**EXERCISE:** What you return should match the listing exactly, minus its images.

**EXERCISE DATA:**
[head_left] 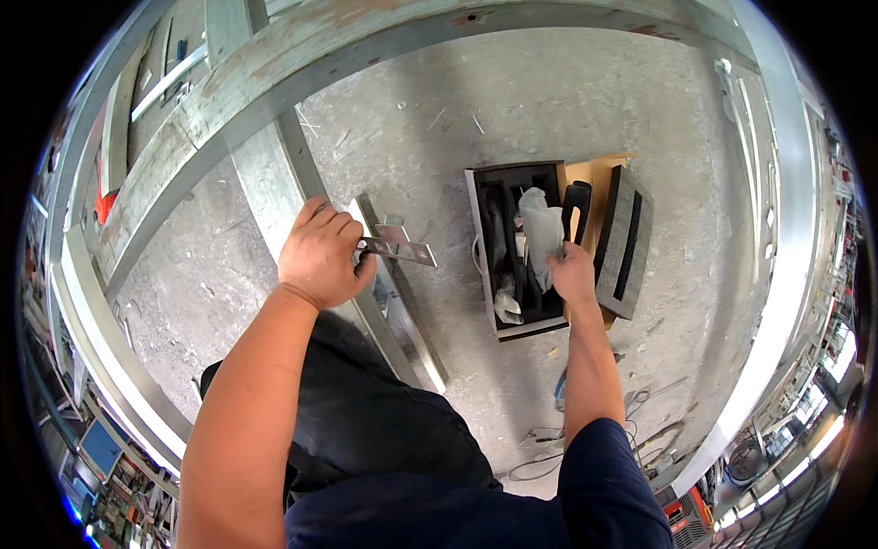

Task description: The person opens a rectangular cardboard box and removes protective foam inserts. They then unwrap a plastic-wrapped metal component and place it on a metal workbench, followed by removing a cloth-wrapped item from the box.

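My left hand (pixel 320 256) is closed around a flat, slotted metal piece (pixel 416 252), which sticks out to the right past my thumb, beside a steel beam (pixel 274 183). To the right, my right hand (pixel 574 276) reaches over an open case (pixel 474 197) lined with dark foam. Its fingers pinch the edge of a translucent plastic bag (pixel 541 224); what the bag wraps cannot be made out. A black, curved, handle-like object (pixel 576 199) lies against the bag, just above my fingertips. Another small clear bag (pixel 508 306) rests in the case's near end.
A grey foam slab (pixel 631 242) with a dark slot leans at the case's right, over tan cardboard (pixel 599 172). Steel frame beams (pixel 366 37) surround the work area. Cables (pixel 640 439) lie on the concrete floor near my right arm. A metal bar (pixel 416 339) lies below my left hand.
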`<action>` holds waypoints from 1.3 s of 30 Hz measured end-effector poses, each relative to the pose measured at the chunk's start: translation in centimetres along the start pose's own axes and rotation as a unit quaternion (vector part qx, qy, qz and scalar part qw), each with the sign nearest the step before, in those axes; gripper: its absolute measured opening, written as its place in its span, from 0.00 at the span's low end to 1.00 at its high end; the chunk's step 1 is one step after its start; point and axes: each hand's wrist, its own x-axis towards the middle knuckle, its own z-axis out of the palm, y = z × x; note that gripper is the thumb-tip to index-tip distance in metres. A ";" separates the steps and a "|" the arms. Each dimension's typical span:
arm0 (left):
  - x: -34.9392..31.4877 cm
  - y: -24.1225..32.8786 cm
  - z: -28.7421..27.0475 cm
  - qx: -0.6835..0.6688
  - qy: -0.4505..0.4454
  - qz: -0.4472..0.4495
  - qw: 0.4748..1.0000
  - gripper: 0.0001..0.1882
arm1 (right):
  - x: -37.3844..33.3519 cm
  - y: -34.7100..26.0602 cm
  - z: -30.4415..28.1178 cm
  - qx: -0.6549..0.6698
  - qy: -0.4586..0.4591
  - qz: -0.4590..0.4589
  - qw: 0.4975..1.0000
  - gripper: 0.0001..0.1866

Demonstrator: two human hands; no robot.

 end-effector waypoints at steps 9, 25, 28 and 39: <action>-0.1 -0.2 -0.2 0.003 -0.001 0.002 1.000 0.11 | -6.8 -6.0 -3.6 0.018 0.052 -0.158 0.986 0.15; -7.2 6.4 -12.4 -0.641 0.120 -0.298 0.698 0.12 | -17.4 -20.9 -14.3 0.453 -0.155 -0.110 0.871 0.18; -15.4 7.4 -12.3 -0.619 0.192 -0.320 0.691 0.12 | -19.8 -27.3 -11.3 0.465 -0.238 -0.201 0.829 0.20; -32.3 14.7 -15.8 -0.751 0.515 -0.284 0.300 0.22 | -36.9 -34.9 -3.0 0.308 -0.520 -0.385 0.697 0.19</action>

**ANSWER AREA:**
[head_left] 

Task description: The person opens a rectangular cardboard box and removes protective foam inserts. They then unwrap a plastic-wrapped metal component and place it on a metal workbench, followed by removing a cloth-wrapped item from the box.

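My left hand (pixel 320 256) is closed around a flat, slotted metal piece (pixel 416 252), which sticks out to the right past my thumb, beside a steel beam (pixel 274 183). To the right, my right hand (pixel 574 276) reaches over an open case (pixel 474 197) lined with dark foam. Its fingers pinch the edge of a translucent plastic bag (pixel 541 224); what the bag wraps cannot be made out. A black, curved, handle-like object (pixel 576 199) lies against the bag, just above my fingertips. Another small clear bag (pixel 508 306) rests in the case's near end.
A grey foam slab (pixel 631 242) with a dark slot leans at the case's right, over tan cardboard (pixel 599 172). Steel frame beams (pixel 366 37) surround the work area. Cables (pixel 640 439) lie on the concrete floor near my right arm. A metal bar (pixel 416 339) lies below my left hand.
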`<action>` holds waypoints from 1.3 s of 30 Hz measured end-effector poses, each relative to the pose measured at the chunk's start: translation in centimetres along the start pose's own axes and rotation as a unit quaternion (vector part qx, qy, qz and scalar part qw), each with the sign nearest the step before, in those axes; gripper: its absolute measured opening, written as its place in its span, from 0.00 at the span's low end to 1.00 at its high end; the chunk's step 1 is one step after its start; point and axes: each hand's wrist, its own x-axis towards the middle knuckle, its own z-axis out of the palm, y = z × x; note that gripper is the thumb-tip to index-tip distance in metres. A ";" separates the steps and a "|" the arms. Each dimension's typical span:
arm0 (left):
  - x: -34.9392..31.4877 cm
  - y: -24.1225..32.8786 cm
  - z: -28.7421..27.0475 cm
  - qx: -0.6835..0.6688
  - qy: -0.4505..0.4454
  - qz: -0.4472..0.4495
  - qw: 0.4748..1.0000
  - gripper: 0.0001..0.1882
arm1 (right):
  - x: -37.3844..33.3519 cm
  - y: -34.7100..26.0602 cm
  - z: -30.4415..28.1178 cm
  - qx: -0.6549..0.6698
  - qy: -0.4586..0.4591
  - qz: -0.4590..0.4589
  - qw: 0.4975..1.0000
  - gripper: 0.0001..0.1866

Demonstrator: two human hands; no robot.

 end-effector waypoints at steps 9, 25, 28 and 39: <action>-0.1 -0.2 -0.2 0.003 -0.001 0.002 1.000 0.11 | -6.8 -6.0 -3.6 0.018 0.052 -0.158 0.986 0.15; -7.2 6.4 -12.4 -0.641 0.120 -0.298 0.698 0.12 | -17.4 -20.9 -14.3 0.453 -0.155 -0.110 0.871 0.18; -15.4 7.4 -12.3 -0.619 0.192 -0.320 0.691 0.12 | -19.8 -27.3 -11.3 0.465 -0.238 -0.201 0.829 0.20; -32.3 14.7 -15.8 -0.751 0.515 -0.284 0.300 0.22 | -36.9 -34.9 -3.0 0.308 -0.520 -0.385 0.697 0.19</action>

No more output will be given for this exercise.